For each line below that includes the word "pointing", make a copy.
Start of Source data
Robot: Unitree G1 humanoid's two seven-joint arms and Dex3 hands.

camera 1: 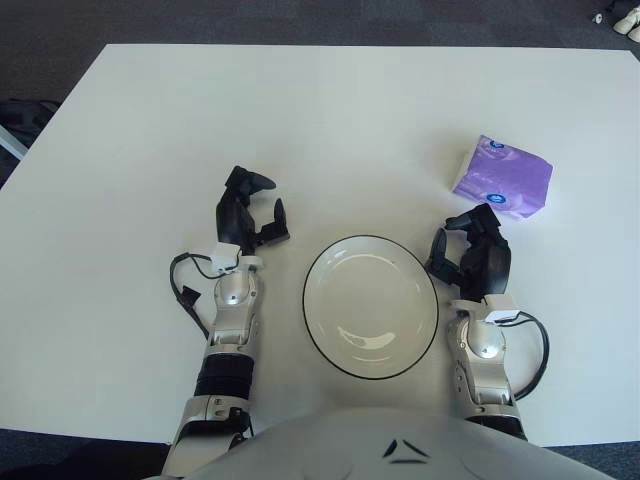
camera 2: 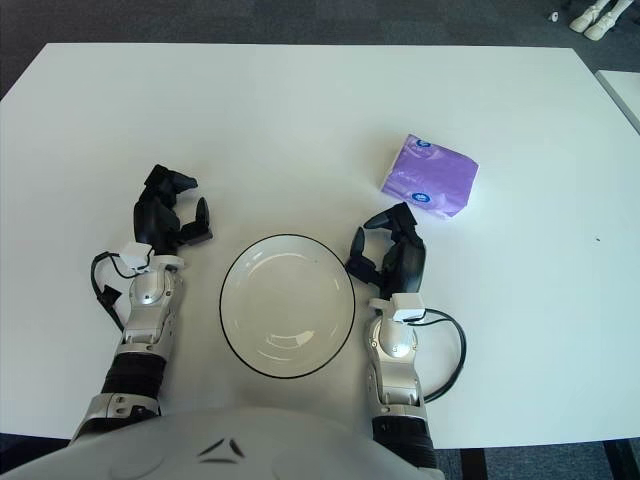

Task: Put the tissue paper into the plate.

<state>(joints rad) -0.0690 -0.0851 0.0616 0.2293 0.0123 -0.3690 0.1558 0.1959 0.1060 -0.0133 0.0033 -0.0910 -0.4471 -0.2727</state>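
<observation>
Fingers (camera 1: 262, 183) of the left hand (camera 1: 245, 215) are loosely spread and grasp nothing; that hand rests on the white worktop (camera 1: 320, 110) just left of the plate (camera 1: 370, 306). The right hand (camera 1: 475, 255) sits just right of the plate, its black fingers (camera 1: 438, 250) likewise relaxed and empty. The plate itself (white, with a thin dark rim) lies bare between the two hands, near the worktop's front edge. A purple pack of tissue paper (camera 1: 503, 176) lies on the worktop beyond and to the right of the plate, close ahead of the right hand but not touching it.
</observation>
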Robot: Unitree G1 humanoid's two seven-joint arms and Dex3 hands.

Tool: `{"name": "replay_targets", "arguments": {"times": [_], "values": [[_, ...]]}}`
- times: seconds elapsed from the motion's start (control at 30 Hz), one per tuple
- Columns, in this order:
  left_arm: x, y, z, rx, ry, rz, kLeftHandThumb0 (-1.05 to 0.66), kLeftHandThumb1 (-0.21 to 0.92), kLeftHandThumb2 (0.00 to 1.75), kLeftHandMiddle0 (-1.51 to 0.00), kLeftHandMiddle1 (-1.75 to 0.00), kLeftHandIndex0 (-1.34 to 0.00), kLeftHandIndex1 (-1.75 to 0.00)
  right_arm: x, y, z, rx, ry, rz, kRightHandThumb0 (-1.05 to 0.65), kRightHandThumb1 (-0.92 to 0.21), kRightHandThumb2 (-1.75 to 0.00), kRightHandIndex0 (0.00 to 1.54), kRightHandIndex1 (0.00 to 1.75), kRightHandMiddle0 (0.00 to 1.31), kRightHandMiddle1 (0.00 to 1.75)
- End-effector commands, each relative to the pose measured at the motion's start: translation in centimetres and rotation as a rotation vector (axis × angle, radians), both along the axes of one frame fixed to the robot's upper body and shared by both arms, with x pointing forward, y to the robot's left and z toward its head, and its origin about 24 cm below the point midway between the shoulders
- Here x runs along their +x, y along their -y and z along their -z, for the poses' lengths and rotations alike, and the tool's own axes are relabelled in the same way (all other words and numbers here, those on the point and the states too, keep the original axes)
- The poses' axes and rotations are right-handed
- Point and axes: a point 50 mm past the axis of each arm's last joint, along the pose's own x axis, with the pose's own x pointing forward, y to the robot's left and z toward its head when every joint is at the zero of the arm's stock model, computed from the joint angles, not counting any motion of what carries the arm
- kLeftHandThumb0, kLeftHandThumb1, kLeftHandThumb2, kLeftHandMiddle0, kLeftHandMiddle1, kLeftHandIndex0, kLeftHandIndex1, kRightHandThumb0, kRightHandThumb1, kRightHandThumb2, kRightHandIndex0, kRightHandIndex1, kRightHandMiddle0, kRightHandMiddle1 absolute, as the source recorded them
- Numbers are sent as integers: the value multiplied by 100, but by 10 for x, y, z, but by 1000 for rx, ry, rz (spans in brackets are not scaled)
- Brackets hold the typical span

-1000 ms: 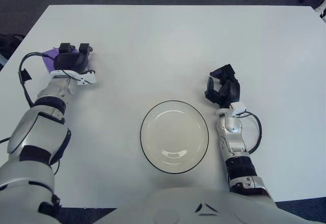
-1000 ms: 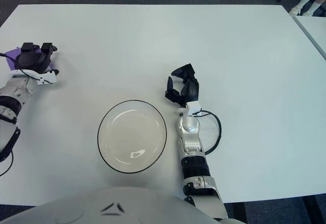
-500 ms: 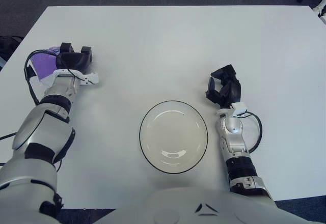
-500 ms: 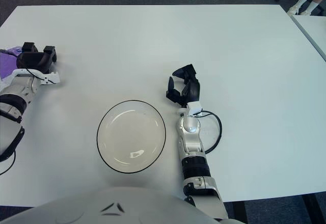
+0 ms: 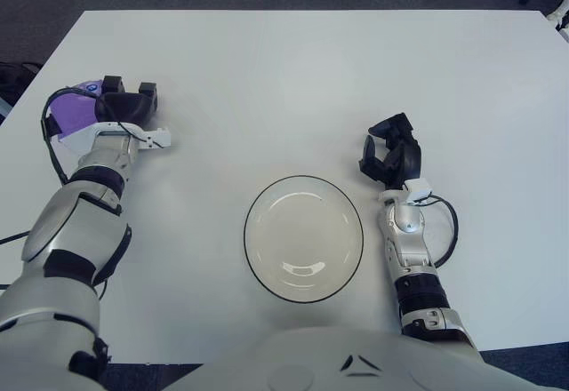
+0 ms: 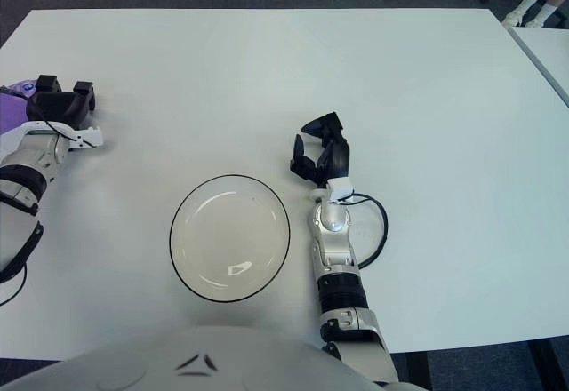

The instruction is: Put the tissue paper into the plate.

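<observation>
The left hand (image 5: 124, 107) is closing its fingers around the purple tissue paper (image 5: 69, 111) at the desk's (image 5: 293, 80) left edge, seemingly the grasping step, and next needs lifting it across into the plate (image 5: 303, 238), while the right hand (image 5: 391, 155) is idling curled and empty just right of the plate

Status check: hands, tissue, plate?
Left hand at purple tissue pack, far left, grasp unclear. Right hand idle beside plate. Plate empty.
</observation>
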Motion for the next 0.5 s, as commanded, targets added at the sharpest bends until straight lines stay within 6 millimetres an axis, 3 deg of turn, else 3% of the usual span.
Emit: {"name": "replay_targets", "arguments": {"times": [0.0, 0.47], "values": [[-32, 0, 55, -27, -199, -2, 0, 4, 160, -87, -160, -60, -175, -41, 21, 63, -9, -271, 70, -41, -54, -104, 63, 159, 44, 175], [-26, 3, 44, 10, -102, 58, 0, 3, 160, -88, -159, -61, -175, -40, 21, 64, -6, -271, 64, -41, -54, -104, 64, 157, 43, 175]]}}
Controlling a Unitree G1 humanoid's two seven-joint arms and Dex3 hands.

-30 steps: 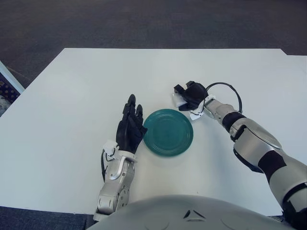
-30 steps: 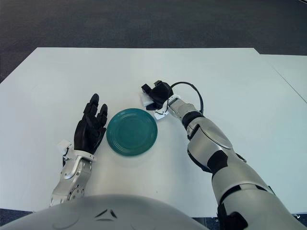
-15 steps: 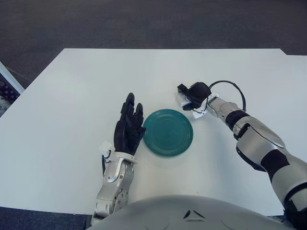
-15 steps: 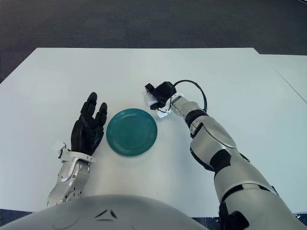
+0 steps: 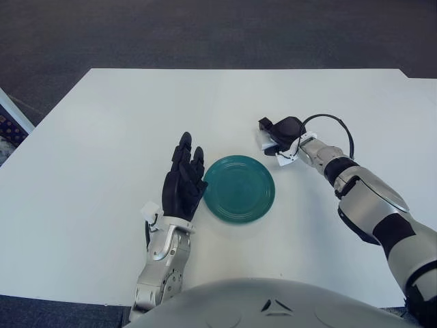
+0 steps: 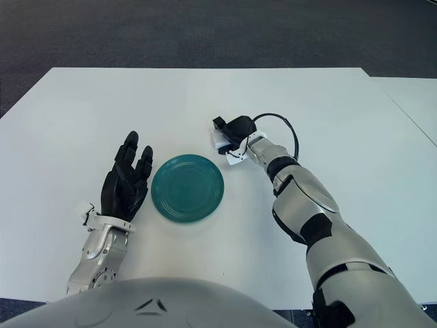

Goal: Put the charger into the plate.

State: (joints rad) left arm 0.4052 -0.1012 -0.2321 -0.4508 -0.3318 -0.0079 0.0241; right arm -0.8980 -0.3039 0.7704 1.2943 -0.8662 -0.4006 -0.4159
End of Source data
Expected answer ->
- End-effector commands, each relative to the pose measured at the motion's start: translation in centimetres and rotation as a rotation vector (axis × angle, radians), both along the axes of one frame fixed to the robot's upper body and shared by both arms, with x pointing forward, y to the robot's left and z toward its head, and its origin about 24 cm below the point midway between the shoulders
- Point and axes: a point 50 mm past the axis of each arm's last joint, along the pose's own x axis, with the pose's own x pointing forward, y to the robot's left and z toward its head when every joint is at the zero of the arm's stock model, computed from the joint angles, not counting any motion of what carries the arm

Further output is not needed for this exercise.